◆ **Data block**:
##########

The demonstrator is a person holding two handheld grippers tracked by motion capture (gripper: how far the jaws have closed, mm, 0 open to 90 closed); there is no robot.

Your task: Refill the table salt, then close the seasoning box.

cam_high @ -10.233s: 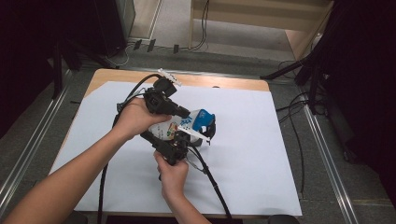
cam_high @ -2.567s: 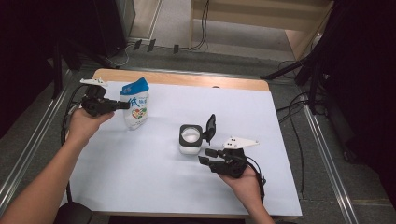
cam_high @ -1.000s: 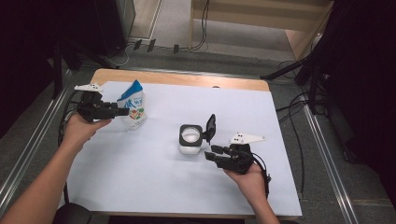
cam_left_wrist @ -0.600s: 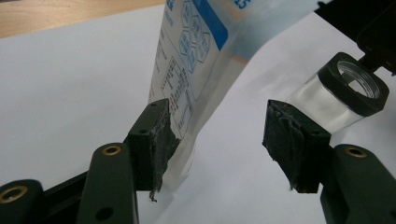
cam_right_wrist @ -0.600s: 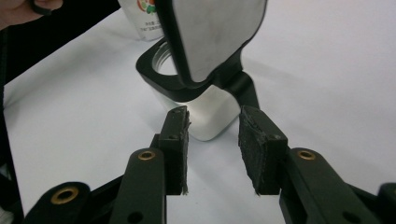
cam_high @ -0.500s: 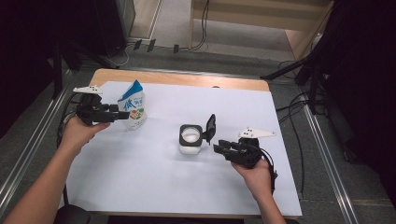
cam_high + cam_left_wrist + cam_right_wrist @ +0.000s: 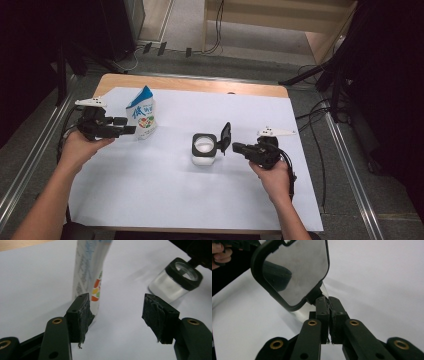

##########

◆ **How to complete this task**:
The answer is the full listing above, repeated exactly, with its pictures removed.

◆ **Written response**:
The demonstrator is a person holding two handheld grippers tracked by motion capture (gripper: how far the jaws have closed, mm, 0 open to 90 closed); there is no robot.

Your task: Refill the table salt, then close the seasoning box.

cam_high @ -10.233s: 
cam_high @ -2.567s: 
cam_high @ -1.000s: 
cam_left_wrist @ -0.600s: 
cam_right_wrist @ -0.600s: 
cam_high @ -0.500s: 
cam_high + cam_left_wrist + cam_right_wrist @ +0.000s: 

This completes the requested output.